Stored entries:
============================================================

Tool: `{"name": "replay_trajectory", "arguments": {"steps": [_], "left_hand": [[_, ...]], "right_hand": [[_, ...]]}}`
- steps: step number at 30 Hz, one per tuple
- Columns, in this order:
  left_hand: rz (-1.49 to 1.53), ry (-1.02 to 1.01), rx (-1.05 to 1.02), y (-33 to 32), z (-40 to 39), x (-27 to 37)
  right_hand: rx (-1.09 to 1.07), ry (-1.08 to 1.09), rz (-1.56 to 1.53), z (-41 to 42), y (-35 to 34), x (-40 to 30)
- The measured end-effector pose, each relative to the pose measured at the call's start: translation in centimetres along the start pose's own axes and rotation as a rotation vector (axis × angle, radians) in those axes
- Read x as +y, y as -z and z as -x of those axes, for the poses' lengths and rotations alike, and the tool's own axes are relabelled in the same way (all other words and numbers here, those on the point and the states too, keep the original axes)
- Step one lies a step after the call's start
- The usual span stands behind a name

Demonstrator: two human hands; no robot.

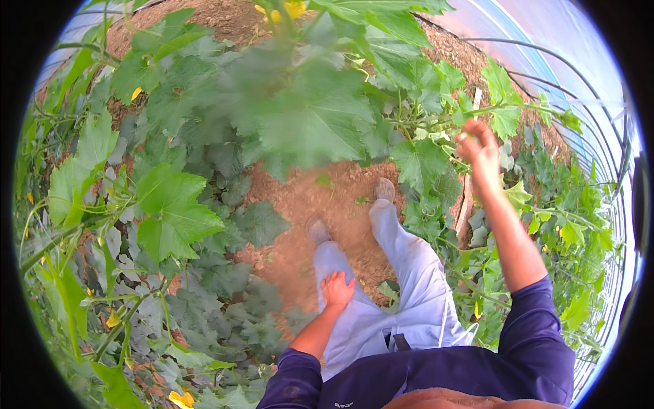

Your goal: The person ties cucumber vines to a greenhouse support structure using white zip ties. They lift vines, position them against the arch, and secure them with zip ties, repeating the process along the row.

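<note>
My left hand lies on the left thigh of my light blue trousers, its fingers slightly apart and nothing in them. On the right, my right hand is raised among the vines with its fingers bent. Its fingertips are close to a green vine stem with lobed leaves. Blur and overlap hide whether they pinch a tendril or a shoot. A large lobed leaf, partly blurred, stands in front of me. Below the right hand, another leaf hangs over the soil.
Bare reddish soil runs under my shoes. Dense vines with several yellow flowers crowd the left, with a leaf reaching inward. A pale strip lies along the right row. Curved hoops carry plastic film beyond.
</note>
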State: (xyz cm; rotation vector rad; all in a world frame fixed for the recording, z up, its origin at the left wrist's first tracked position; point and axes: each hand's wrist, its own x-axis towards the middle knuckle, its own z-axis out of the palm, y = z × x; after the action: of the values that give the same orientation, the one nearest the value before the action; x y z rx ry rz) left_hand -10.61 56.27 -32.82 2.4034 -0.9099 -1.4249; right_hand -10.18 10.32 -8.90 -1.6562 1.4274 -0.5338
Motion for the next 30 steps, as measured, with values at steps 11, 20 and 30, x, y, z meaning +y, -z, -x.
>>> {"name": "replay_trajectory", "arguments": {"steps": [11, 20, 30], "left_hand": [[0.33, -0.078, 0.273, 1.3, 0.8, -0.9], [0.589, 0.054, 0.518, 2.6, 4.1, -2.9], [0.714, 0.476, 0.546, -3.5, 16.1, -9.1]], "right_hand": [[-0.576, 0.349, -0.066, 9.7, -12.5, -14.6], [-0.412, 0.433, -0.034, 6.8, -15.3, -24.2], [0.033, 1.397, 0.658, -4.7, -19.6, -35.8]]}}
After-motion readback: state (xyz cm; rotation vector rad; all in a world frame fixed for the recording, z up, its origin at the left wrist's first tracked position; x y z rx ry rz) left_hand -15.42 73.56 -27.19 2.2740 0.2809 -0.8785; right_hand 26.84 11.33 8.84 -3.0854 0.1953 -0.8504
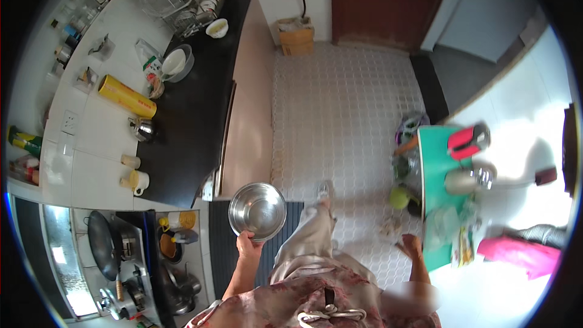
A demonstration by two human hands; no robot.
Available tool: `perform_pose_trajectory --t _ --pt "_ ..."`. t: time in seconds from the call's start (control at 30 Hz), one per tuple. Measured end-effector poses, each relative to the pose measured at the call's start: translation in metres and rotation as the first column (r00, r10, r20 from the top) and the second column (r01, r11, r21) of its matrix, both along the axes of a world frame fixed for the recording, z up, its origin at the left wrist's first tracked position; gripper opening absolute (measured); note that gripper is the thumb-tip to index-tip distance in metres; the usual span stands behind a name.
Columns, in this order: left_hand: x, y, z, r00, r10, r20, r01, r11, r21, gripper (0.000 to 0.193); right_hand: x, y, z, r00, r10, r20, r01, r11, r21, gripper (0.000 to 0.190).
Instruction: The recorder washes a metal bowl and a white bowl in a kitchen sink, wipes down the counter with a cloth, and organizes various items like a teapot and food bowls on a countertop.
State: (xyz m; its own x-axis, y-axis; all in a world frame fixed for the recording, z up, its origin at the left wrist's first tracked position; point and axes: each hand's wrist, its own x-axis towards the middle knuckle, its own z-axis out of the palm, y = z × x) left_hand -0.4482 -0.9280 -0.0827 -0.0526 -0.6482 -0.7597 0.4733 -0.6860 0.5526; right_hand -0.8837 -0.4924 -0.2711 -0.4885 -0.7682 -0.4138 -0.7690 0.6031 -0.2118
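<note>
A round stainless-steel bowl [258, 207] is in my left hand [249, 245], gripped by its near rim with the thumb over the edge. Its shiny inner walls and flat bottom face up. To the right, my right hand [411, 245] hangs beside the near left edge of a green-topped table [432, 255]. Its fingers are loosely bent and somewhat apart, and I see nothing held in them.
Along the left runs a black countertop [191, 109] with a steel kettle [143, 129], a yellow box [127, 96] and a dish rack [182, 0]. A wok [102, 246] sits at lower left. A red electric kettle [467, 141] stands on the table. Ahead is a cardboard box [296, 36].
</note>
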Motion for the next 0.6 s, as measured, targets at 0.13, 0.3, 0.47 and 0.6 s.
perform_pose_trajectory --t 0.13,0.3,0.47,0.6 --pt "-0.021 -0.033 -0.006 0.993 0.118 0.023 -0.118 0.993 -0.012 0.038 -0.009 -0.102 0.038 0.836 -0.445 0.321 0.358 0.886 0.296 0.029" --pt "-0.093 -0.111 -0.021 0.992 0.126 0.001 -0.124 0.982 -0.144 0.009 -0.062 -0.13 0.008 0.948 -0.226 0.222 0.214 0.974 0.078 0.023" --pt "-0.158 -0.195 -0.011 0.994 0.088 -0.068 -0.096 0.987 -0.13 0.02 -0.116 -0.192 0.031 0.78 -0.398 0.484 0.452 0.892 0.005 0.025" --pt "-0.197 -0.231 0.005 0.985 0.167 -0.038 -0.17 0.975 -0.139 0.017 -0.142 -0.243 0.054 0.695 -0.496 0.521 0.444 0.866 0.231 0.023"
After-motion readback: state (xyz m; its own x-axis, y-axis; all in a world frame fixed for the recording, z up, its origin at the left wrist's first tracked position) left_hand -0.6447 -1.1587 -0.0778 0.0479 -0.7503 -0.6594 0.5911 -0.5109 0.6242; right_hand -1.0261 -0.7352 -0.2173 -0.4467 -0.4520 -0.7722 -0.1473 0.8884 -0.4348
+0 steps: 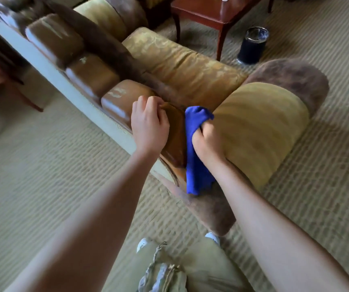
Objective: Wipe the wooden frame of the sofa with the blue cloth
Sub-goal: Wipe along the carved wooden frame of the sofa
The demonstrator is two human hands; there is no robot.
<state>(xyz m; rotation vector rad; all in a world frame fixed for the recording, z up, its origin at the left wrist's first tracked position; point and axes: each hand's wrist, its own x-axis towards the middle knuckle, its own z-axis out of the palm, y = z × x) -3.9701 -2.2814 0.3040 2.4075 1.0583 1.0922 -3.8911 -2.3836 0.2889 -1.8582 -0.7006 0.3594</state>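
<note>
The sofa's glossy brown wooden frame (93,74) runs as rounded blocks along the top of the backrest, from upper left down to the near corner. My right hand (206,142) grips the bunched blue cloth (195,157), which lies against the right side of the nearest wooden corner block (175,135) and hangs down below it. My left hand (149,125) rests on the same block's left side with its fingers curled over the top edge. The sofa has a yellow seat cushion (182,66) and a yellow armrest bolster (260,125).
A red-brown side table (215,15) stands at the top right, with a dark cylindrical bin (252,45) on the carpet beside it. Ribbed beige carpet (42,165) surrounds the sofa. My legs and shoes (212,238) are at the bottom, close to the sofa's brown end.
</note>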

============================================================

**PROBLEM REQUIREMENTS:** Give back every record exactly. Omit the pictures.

**EXPECTED ANSWER:**
Tool: `{"name": "replay_trajectory", "arguments": {"steps": [_], "left_hand": [[_, ...]], "right_hand": [[_, ...]]}}`
- steps: step number at 30 Hz, one per tuple
- Columns, in this order:
  left_hand: rz (-1.49 to 1.53), ry (-1.02 to 1.01), rx (-1.05 to 1.02), y (-33 to 32), z (-40 to 39), x (-27 to 37)
  right_hand: rx (-1.09 to 1.07), ry (-1.08 to 1.09), rz (-1.56 to 1.53), z (-41 to 42), y (-35 to 34), x (-40 to 30)
- The measured end-effector pose, each relative to the pose measured at the call's start: translation in centimetres along the start pose's own axes and rotation as a rotation vector (axis × angle, radians) in those axes
- Read x as +y, y as -z and z as -x of those axes, for the poses' lengths and rotations alike, and the tool's own axes are relabelled in the same way (all other words and numbers here, those on the point and the states too, keep the original axes)
- Step one lies a step after the call's start
- The usual span stands behind a name

Demonstrator: two human hands; no robot.


Your goal: The person ties cucumber vines to a greenhouse support structure using white zip ties. They lift vines, position them against the arch, and secure them with zip ties, repeating the process along the row.

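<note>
My left hand lies on the left thigh of my light blue trousers, its fingers slightly apart and nothing in them. On the right, my right hand is raised among the vines with its fingers bent. Its fingertips are close to a green vine stem with lobed leaves. Blur and overlap hide whether they pinch a tendril or a shoot. A large lobed leaf, partly blurred, stands in front of me. Below the right hand, another leaf hangs over the soil.
Bare reddish soil runs under my shoes. Dense vines with several yellow flowers crowd the left, with a leaf reaching inward. A pale strip lies along the right row. Curved hoops carry plastic film beyond.
</note>
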State: (xyz cm; rotation vector rad; all in a world frame fixed for the recording, z up, its origin at the left wrist's first tracked position; point and axes: each hand's wrist, its own x-axis towards the middle knuckle, its own z-axis out of the palm, y = z × x; after the action: of the values that give the same orientation, the one nearest the value before the action; x y z rx ry rz) left_hand -10.61 56.27 -32.82 2.4034 -0.9099 -1.4249; right_hand -10.18 10.32 -8.90 -1.6562 1.4274 -0.5338
Motion for the next 30 steps, as measured, with values at steps 11, 20 and 30, x, y, z meaning +y, -z, -x.
>>> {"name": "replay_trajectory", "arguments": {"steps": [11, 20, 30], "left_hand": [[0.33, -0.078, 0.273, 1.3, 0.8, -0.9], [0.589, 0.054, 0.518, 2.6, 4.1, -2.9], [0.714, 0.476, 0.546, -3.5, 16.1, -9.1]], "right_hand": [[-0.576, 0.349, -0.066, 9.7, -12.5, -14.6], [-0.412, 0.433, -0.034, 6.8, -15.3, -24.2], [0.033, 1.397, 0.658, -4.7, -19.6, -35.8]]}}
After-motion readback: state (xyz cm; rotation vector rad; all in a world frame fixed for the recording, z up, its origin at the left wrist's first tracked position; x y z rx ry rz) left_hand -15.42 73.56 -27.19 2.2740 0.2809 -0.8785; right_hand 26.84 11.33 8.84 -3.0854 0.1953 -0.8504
A demonstration by two human hands; no robot.
Available tool: `perform_pose_trajectory --t _ --pt "_ ..."`. t: time in seconds from the call's start (control at 30 Hz), one per tuple. Measured end-effector poses, each relative to the pose measured at the call's start: translation in metres and rotation as the first column (r00, r10, r20 from the top) and the second column (r01, r11, r21) of its matrix, both along the axes of a world frame fixed for the recording, z up, its origin at the left wrist's first tracked position; gripper opening absolute (measured); note that gripper is the thumb-tip to index-tip distance in metres; the usual span stands behind a name.
Columns, in this order: left_hand: x, y, z, r00, r10, r20, r01, r11, r21, gripper (0.000 to 0.193); right_hand: x, y, z, r00, r10, r20, r01, r11, r21, gripper (0.000 to 0.190).
Instruction: The recorder washes a metal bowl and a white bowl in a kitchen sink, wipes down the counter with a cloth, and organizes various items like a teapot and food bowls on a countertop.
State: (xyz m; its own x-axis, y-axis; all in a world frame fixed for the recording, z up, its origin at the left wrist's first tracked position; point and axes: each hand's wrist, its own x-axis towards the middle knuckle, its own z-axis out of the palm, y = z × x) left_hand -0.4482 -0.9280 -0.0827 -0.0526 -0.6482 -0.7597 0.4733 -0.6860 0.5526; right_hand -0.8837 -0.4924 -0.2711 -0.4885 -0.7682 -0.4138 -0.7690 0.6031 -0.2118
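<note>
A round stainless-steel bowl [258, 207] is in my left hand [249, 245], gripped by its near rim with the thumb over the edge. Its shiny inner walls and flat bottom face up. To the right, my right hand [411, 245] hangs beside the near left edge of a green-topped table [432, 255]. Its fingers are loosely bent and somewhat apart, and I see nothing held in them.
Along the left runs a black countertop [191, 109] with a steel kettle [143, 129], a yellow box [127, 96] and a dish rack [182, 0]. A wok [102, 246] sits at lower left. A red electric kettle [467, 141] stands on the table. Ahead is a cardboard box [296, 36].
</note>
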Motion for the next 0.6 s, as measured, targets at 0.13, 0.3, 0.47 and 0.6 s.
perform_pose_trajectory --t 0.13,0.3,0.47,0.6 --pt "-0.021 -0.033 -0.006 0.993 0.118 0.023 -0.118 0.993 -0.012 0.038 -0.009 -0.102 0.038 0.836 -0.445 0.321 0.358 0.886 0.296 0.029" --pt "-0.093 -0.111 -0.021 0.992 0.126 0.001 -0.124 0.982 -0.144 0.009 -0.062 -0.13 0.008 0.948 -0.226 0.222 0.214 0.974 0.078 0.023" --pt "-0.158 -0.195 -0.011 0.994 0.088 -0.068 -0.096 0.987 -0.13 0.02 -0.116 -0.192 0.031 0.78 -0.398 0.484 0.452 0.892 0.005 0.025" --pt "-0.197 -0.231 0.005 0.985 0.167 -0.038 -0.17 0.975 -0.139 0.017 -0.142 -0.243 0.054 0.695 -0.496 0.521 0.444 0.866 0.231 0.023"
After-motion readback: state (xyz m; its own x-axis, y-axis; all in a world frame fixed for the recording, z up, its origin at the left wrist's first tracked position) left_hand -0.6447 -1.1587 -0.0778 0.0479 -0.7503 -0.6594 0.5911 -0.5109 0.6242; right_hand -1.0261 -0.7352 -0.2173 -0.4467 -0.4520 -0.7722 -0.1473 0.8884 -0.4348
+0 steps: 
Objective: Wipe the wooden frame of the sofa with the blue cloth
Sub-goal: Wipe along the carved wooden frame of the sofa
The demonstrator is two human hands; there is no robot.
<state>(xyz m; rotation vector rad; all in a world frame fixed for the recording, z up, its origin at the left wrist's first tracked position; point and axes: each hand's wrist, its own x-axis towards the middle knuckle, its own z-axis out of the palm, y = z × x) -3.9701 -2.2814 0.3040 2.4075 1.0583 1.0922 -3.8911 -2.3836 0.2889 -1.8582 -0.7006 0.3594</state>
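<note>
The sofa's glossy brown wooden frame (93,74) runs as rounded blocks along the top of the backrest, from upper left down to the near corner. My right hand (206,142) grips the bunched blue cloth (195,157), which lies against the right side of the nearest wooden corner block (175,135) and hangs down below it. My left hand (149,125) rests on the same block's left side with its fingers curled over the top edge. The sofa has a yellow seat cushion (182,66) and a yellow armrest bolster (260,125).
A red-brown side table (215,15) stands at the top right, with a dark cylindrical bin (252,45) on the carpet beside it. Ribbed beige carpet (42,165) surrounds the sofa. My legs and shoes (212,238) are at the bottom, close to the sofa's brown end.
</note>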

No additional output will be produced.